Matrices are the objects folks first consider within the context of linear algebra. And for good purpose. More often than not spent working towards linear algebra is coping with matrices. However you will need to keep in mind that there (basically) are an infinite variety of matrices that may signify a linear map, relying on the idea we select for the primary house, V. The linear map is therefore a extra normal idea than the matrix one occurs to be utilizing to signify it.
How do matrices assist us carry out the linear map they signify (from one vector to the opposite)? By the matrix getting multiplied with the primary vector. The result’s the second vector and the mapping is full (from first to second).
Intimately, we take the dot product (sum product) of the primary vector, v_1 with the primary row of the matrix and this yields the primary entry of the ensuing vector, v_2 after which the dot product of v_1 with the second row of the matrix to get the second entry of v_2 and so forth. This course of is demonstrated beneath for a matrix with 2 rows and three columns.
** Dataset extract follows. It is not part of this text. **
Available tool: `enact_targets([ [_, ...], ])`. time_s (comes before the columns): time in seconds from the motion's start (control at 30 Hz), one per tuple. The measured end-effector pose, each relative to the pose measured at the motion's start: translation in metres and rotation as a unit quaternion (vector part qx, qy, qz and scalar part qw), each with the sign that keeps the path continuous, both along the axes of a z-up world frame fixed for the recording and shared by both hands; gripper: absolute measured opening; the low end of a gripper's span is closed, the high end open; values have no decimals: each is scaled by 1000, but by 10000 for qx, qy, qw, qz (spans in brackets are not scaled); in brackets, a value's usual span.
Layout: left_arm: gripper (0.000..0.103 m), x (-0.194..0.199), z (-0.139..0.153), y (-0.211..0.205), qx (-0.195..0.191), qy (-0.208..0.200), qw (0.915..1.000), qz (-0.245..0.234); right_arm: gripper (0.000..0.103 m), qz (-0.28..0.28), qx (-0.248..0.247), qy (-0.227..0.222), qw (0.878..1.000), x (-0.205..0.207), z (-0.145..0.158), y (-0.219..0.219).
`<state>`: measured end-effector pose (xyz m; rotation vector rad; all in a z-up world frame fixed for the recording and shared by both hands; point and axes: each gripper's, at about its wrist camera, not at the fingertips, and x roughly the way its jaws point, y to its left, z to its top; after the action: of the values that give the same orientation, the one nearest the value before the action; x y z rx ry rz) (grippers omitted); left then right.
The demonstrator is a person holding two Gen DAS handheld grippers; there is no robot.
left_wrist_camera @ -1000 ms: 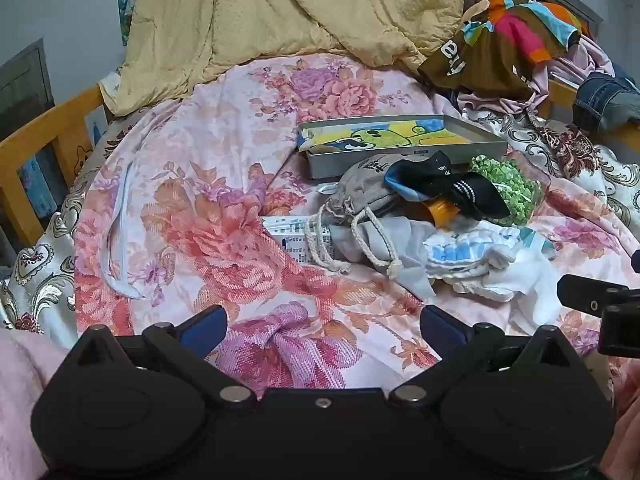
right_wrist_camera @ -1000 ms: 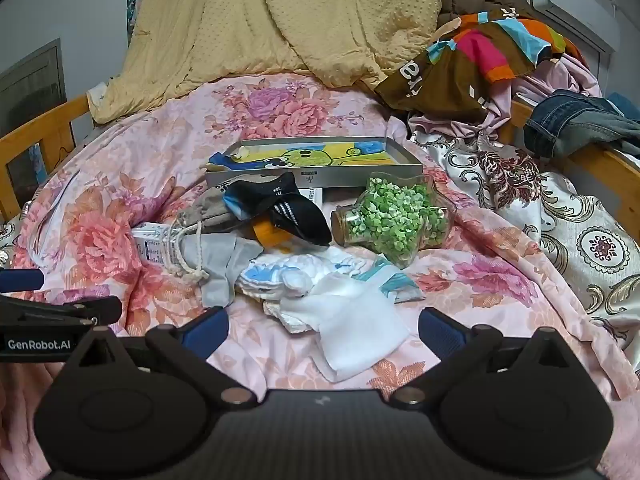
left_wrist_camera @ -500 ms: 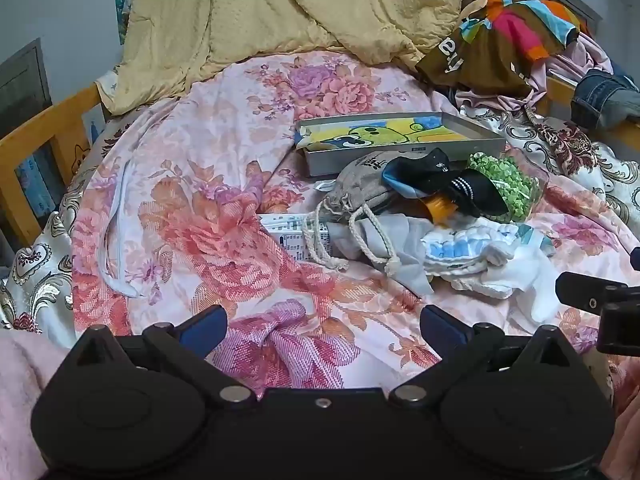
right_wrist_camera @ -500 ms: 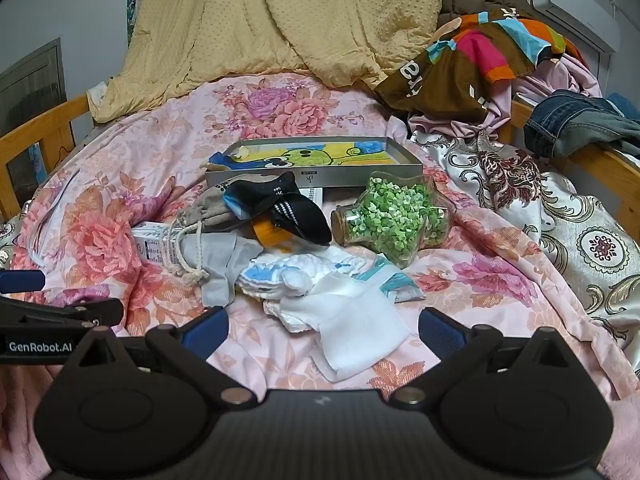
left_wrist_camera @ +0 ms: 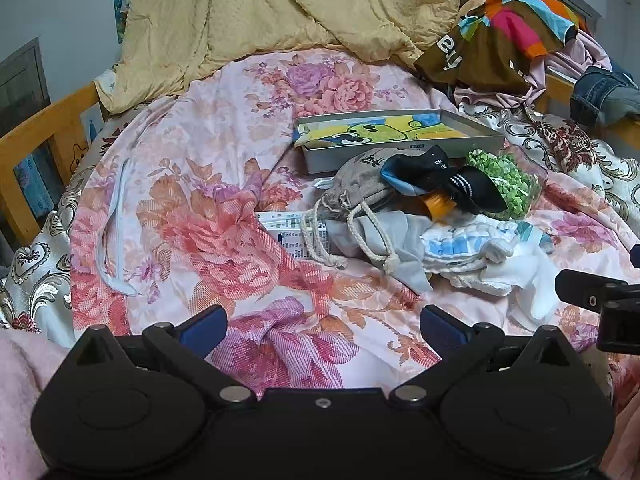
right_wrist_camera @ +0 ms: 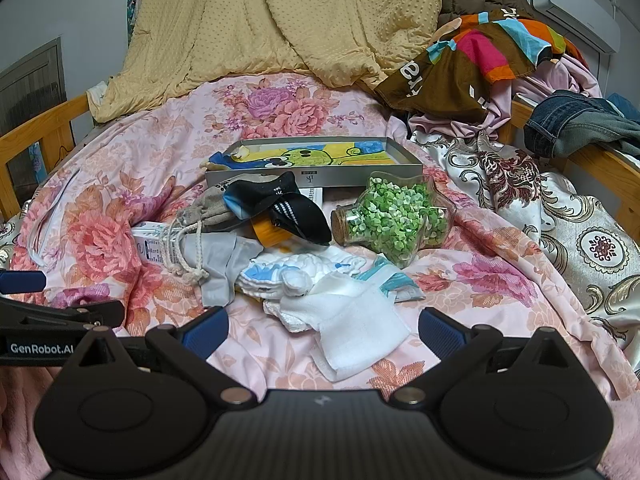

The primary vector, v_1 is three dimensional and the second vector, v_2 is 2 dimensional.

Word that the underlying linear map behind a matrix with this dimensionality (2x3) will at all times take a 3 dimensional vector, v_1 and map it to a two dimensional house, v_2.

Usually an (nxm) matrix will map an m dimensional vector to an n dimensional one.
III-A) Properties of matrices
Let’s cowl some properties of matrices that’ll enable us to determine properties of the linear maps they signify.
Rank
An necessary property of matrices and their corresponding linear maps is the rank. We will speak about this by way of a group of vectors, since that’s all a matrix is. Say we’ve got a vector, v1=[1,0,0]. The primary factor of the vector is the coordinate alongside the x-axis, the second is that alongside the y-axis and the third one the z-axis. These three axes are a foundation (there are a lot of) of the third-dimensional house, R³, that means that any vector on this house could be expressed as a linear mixture of these three vectors.

We will multiply this vector by a scalar, s. This offers us s.[1,0,0] = [s,0,0]. As we differ the worth of s, we will get any level alongside the x-axis. However that’s about it. Say we add one other vector to our assortment, v2=[3.5,0,0]. Now, what are the vectors we will make with linear mixtures of these two vectors? We get to multiply the primary one with any scalar, s_1 and the second with any scalar, s_2. This offers us:
$$s_1.[1,0,0] + s_2[3.5,0,0] = [s_1+3.5 s_2, 0,0] = [s’,0,0]$$
Right here, s’ is simply one other scalar. So, we will nonetheless attain factors solely on the x-axis, even with linear mixtures of each these vectors. The second vector didn’t “increase our attain” in any respect. The variety of factors we will attain with linear mixtures of the 2 is strictly the identical because the quantity we will attain with the primary. So regardless that we’ve got two vectors, the rank of this assortment of vectors is 1 because the house they span is one dimensional. If then again, the second vector had been v2=[0,1,0] then you would get any level on the x-y aircraft with these two vectors. So, the house spanned can be two dimensional and the rank of this assortment can be 2. If the second vector had been v2=[2.1,1.5,0.8], we might nonetheless span a two dimensional house with v1 and v2 (although that house can be completely different from the x-y aircraft now, it might be another 2-d aircraft). And the 2 vectors would nonetheless have a rank of 2. If the rank of a group of vectors is identical because the variety of vectors (that means they will collectively span an area of dimensionality as excessive because the variety of vectors), then they’re referred to as “linearly impartial”.
If the vectors that make up the matrix can span an m dimensional house, then the rank of the matrix is m. However a matrix could be considered a group of vectors in two methods. Because it’s a easy two dimensional grid of numbers, we will both take into account all of the columns because the group of vectors or take into account all of the rows because the group as proven beneath. Right here, we’ve got a (3x4) matrix (three rows and 4 columns). It may be considered both as a group of 4 column vectors (every third-dimensional) or 3 row vectors (every 4 dimensional).

Full row rank means all row the row vectors are linearly impartial. Full column rank means all column vectors are linearly impartial.
When the matrix is a sq. matrix, it seems that the row rank and column rank will at all times be the identical. This isn’t apparent in any respect and a proof is given within the mathexchange publish, [3]. Which means for a sq. matrix, we will discuss simply by way of the rank and don’t should hassle specifying “row rank” or “column rank”.
The linear transformation comparable to a (3 x 3) matrix that has a rank of two will map every little thing within the 3-D house to a decrease, 2-d house very like the (3 x 2) matrix we encountered within the final part.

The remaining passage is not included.